### What is expected
Before printing the listing, strip out its pictures and keep everything else exact.

----- Stored data -----

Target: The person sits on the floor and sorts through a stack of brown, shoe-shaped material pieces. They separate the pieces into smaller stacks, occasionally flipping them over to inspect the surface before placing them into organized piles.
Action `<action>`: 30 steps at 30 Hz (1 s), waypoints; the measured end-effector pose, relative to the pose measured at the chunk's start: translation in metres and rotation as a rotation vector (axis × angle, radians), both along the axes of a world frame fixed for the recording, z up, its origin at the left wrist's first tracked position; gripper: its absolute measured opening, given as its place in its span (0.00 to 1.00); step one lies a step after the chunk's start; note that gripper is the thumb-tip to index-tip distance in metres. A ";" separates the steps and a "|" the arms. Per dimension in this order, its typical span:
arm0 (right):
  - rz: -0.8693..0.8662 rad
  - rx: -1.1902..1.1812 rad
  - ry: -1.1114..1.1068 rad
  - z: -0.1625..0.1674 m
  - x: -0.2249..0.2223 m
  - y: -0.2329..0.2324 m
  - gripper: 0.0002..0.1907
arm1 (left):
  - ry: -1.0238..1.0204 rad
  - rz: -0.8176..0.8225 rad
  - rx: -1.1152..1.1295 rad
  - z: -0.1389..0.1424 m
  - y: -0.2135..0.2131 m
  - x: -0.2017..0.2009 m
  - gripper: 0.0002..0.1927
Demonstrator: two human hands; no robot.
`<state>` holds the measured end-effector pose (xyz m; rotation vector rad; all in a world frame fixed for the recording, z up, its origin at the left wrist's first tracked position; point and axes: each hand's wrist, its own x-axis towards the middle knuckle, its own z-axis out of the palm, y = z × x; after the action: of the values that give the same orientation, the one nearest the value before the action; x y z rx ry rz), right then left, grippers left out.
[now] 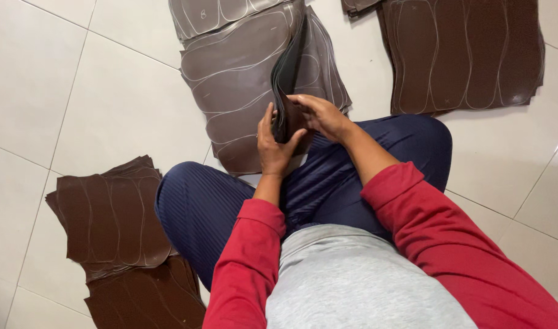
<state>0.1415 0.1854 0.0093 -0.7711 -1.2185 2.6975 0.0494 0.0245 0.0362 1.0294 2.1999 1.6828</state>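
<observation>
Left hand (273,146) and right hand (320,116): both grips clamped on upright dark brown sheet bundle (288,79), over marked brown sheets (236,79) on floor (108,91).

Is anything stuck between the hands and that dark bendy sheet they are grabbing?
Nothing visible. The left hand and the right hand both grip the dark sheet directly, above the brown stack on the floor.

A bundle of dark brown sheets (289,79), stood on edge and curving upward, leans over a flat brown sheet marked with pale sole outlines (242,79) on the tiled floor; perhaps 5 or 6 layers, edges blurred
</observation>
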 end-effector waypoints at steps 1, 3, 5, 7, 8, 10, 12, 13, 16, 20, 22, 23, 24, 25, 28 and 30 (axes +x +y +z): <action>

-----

### Task output
Target: The person sits on the floor and sorts through a stack of brown, shoe-shaped material pieces. They separate the pieces into smaller stacks, occasionally flipping them over to inspect the surface before placing them into organized piles.
Action `<action>`: 30 steps at 30 Hz (1 s), waypoints; the measured end-effector pose, relative to the pose measured at the chunk's start: translation in metres and rotation as a rotation vector (axis × angle, radians), both along the axes of a world frame fixed for the recording, z up, its origin at the left wrist's first tracked position; gripper: its absolute measured opening, given as its place in its span (0.00 to 1.00); step one lies a step after the chunk's start; note that gripper is the thumb-tip to index-tip distance in metres. A ";" separates the steps and a "|" the arms. Per dimension in this order, its typical span:
arm0 (right):
  - rz: -0.8693..0.8662 rad
  - rx: -1.1902..1.1812 rad
  - ry: -1.1114..1.1068 rad
  - z: -0.1625..0.1674 m
  - x: -0.2249..0.2223 m
  - y: -0.2329..0.2324 m
  - gripper: 0.0002..0.1907
arm1 (left):
  - ry: -1.0238..1.0204 rad
  - rz: -0.8176..0.8225 rad
  - rx: -1.1152..1.1295 rad
  - z: -0.1389..0.1424 m
  - y: -0.2135..0.2131 m
  - x: -0.2017..0.2009 m
  - gripper: 0.0002..0.1927
Demonstrator: two human hands; no robot.
`<state>` holds the measured end-effector pose (xyz m; rotation vector rad; all in a world frame fixed for the recording, z up, its origin at the left wrist's first tracked position; point and axes: each hand's wrist, its own x-axis towards the middle knuckle, its own z-axis out of the palm, y = z × x; after the action: of the values that give the same orientation, the one nearest the value before the action; x y z rx ry rz), right then left, grippers left out.
[now] 
<state>0.1415 0.1854 0.0093 -0.7711 -1.2185 2.6975 0.0494 0.0245 0.0362 1.0294 2.1999 1.6828</state>
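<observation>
Left hand (273,146) and right hand (320,116): both grips clamped on upright dark brown sheet bundle (288,79), over marked brown sheets (236,79) on floor (108,91).

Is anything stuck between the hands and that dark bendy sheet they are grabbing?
Nothing visible. The left hand and the right hand both grip the dark sheet directly, above the brown stack on the floor.

A bundle of dark brown sheets (289,79), stood on edge and curving upward, leans over a flat brown sheet marked with pale sole outlines (242,79) on the tiled floor; perhaps 5 or 6 layers, edges blurred
</observation>
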 end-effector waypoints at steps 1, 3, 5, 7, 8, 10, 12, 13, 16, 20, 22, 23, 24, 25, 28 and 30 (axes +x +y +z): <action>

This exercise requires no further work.